To do:
Whichever lines of the entries hold the word "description" should be identified and copied.

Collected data
--- --- ---

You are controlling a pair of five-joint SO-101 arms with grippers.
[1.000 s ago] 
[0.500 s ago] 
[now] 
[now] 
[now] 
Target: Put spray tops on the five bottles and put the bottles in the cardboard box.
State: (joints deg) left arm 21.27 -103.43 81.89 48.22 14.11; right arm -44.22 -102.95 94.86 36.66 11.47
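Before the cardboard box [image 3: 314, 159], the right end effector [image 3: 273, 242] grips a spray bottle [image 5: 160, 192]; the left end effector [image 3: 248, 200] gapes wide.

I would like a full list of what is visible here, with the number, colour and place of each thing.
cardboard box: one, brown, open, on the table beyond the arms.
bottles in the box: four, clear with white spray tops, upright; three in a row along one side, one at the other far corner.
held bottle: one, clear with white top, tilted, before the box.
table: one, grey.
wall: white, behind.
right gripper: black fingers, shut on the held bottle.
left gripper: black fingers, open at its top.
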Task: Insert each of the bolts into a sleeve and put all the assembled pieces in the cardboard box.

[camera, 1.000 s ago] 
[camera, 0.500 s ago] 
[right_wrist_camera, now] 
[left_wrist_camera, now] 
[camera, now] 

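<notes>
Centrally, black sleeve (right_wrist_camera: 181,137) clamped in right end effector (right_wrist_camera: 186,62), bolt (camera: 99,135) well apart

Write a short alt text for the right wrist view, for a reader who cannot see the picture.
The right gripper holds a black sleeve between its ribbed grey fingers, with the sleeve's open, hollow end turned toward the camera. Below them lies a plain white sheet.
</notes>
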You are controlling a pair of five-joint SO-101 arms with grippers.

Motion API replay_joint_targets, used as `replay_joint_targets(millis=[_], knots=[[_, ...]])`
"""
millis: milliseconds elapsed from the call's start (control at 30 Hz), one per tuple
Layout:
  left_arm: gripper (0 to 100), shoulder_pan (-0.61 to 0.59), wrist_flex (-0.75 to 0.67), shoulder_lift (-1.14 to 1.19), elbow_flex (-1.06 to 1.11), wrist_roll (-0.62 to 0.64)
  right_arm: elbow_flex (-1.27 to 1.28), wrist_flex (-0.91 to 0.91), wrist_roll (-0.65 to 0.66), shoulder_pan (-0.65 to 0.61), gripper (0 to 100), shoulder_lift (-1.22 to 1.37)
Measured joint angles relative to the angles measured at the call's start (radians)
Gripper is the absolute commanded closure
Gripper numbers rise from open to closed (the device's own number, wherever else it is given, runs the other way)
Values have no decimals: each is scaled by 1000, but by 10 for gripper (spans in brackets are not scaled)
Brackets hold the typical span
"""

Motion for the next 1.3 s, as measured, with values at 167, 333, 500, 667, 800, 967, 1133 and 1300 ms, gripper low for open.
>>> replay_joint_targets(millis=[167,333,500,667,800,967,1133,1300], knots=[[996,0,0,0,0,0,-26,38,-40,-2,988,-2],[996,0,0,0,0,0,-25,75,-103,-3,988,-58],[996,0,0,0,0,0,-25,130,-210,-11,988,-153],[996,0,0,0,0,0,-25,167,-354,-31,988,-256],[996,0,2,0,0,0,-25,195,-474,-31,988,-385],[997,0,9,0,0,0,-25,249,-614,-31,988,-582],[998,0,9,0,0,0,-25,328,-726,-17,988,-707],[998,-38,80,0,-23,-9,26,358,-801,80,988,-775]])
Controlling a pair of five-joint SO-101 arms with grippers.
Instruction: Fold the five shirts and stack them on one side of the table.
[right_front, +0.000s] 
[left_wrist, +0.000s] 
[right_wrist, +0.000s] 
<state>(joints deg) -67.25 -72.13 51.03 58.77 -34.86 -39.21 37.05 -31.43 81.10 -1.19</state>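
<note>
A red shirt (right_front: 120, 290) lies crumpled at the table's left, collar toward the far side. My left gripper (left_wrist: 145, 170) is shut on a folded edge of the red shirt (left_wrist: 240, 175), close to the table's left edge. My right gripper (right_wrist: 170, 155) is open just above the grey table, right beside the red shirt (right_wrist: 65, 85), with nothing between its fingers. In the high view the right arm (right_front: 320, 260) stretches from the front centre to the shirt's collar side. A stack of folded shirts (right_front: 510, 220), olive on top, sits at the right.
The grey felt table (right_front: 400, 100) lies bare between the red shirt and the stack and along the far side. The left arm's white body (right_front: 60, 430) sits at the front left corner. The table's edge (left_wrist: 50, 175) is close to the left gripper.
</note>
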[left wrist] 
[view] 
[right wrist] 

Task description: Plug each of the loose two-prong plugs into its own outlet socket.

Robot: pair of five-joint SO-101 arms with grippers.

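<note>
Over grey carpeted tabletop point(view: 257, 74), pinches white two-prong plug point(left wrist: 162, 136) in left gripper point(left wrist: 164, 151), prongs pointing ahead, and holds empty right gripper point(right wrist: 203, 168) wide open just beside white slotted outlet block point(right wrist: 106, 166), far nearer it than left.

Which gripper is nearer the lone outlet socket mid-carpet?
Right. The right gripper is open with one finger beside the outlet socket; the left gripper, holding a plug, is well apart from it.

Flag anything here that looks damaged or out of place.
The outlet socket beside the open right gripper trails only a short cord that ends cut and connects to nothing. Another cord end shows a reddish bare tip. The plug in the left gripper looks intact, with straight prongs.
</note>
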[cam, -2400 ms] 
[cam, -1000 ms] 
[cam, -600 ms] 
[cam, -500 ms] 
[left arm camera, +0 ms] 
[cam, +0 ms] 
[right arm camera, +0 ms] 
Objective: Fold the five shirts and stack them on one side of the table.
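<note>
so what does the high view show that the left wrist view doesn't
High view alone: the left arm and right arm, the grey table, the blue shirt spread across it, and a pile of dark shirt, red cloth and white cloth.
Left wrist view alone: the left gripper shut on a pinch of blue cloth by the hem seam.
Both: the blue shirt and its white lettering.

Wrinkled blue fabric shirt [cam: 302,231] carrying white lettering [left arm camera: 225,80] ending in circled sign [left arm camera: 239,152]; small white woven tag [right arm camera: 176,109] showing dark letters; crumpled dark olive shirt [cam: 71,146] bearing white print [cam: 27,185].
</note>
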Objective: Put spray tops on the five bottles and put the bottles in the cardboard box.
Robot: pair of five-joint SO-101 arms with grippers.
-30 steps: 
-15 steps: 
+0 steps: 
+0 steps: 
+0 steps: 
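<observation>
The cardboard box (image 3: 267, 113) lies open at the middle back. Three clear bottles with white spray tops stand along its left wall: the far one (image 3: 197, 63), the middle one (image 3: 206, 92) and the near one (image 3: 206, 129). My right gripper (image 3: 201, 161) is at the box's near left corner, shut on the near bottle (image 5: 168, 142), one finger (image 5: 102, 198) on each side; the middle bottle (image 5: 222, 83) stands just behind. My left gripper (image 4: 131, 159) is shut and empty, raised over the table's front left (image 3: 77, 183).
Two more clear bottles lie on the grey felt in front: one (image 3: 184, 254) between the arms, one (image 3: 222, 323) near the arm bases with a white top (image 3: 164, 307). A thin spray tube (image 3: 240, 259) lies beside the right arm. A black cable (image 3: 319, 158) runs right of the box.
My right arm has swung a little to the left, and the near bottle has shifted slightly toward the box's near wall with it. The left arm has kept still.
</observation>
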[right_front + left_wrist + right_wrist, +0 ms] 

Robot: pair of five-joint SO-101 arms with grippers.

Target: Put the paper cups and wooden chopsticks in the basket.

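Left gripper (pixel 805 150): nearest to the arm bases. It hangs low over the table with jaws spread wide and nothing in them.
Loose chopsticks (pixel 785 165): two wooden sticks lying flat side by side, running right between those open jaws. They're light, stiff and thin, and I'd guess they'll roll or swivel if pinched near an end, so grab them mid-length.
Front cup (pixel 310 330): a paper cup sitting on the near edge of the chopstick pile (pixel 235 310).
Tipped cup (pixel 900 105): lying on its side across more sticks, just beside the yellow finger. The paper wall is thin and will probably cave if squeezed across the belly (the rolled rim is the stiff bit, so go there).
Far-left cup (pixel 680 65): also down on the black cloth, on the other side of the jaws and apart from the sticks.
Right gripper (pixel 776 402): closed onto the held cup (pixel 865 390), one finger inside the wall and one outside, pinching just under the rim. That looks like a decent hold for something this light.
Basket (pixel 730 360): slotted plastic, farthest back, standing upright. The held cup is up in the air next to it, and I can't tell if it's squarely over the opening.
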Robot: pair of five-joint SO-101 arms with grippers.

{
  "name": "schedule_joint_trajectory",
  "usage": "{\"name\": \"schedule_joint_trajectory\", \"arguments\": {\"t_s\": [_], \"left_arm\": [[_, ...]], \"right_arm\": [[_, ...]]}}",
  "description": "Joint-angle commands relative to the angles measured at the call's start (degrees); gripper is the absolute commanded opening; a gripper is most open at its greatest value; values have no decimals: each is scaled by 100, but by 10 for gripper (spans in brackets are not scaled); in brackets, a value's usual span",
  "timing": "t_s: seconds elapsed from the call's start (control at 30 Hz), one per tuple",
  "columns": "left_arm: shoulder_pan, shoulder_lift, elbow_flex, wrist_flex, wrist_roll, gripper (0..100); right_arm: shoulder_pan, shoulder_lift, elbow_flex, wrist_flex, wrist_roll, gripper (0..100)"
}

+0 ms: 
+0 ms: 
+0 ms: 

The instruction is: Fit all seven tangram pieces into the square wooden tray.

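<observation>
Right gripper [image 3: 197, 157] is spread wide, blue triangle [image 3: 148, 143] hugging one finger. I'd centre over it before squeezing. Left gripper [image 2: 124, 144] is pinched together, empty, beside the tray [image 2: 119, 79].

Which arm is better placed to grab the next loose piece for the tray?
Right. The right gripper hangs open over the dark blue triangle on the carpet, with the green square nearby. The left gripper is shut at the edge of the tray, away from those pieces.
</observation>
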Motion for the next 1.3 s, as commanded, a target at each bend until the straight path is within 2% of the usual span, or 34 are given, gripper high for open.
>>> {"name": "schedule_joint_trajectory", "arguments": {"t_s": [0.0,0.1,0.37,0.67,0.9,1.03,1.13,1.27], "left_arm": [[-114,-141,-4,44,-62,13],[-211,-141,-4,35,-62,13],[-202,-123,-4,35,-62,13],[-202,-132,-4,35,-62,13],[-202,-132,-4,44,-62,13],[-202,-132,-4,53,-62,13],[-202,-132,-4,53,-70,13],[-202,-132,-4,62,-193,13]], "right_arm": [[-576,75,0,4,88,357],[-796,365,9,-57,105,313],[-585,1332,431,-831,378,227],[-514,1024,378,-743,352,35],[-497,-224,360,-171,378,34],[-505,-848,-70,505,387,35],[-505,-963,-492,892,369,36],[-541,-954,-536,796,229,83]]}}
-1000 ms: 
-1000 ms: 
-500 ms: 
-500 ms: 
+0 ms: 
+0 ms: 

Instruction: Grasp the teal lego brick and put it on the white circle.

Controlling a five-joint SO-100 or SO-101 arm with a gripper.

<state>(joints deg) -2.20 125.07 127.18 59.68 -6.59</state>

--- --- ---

Reply:
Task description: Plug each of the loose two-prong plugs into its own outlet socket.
  "description": "Joint-angle commands relative to the angles measured at the call's start (degrees); gripper is the absolute commanded opening; a gripper is most open at its greatest value; values have no decimals: each is scaled by 100, but by 10 for gripper (spans in brackets are not scaled); in brackets, a value's usual span",

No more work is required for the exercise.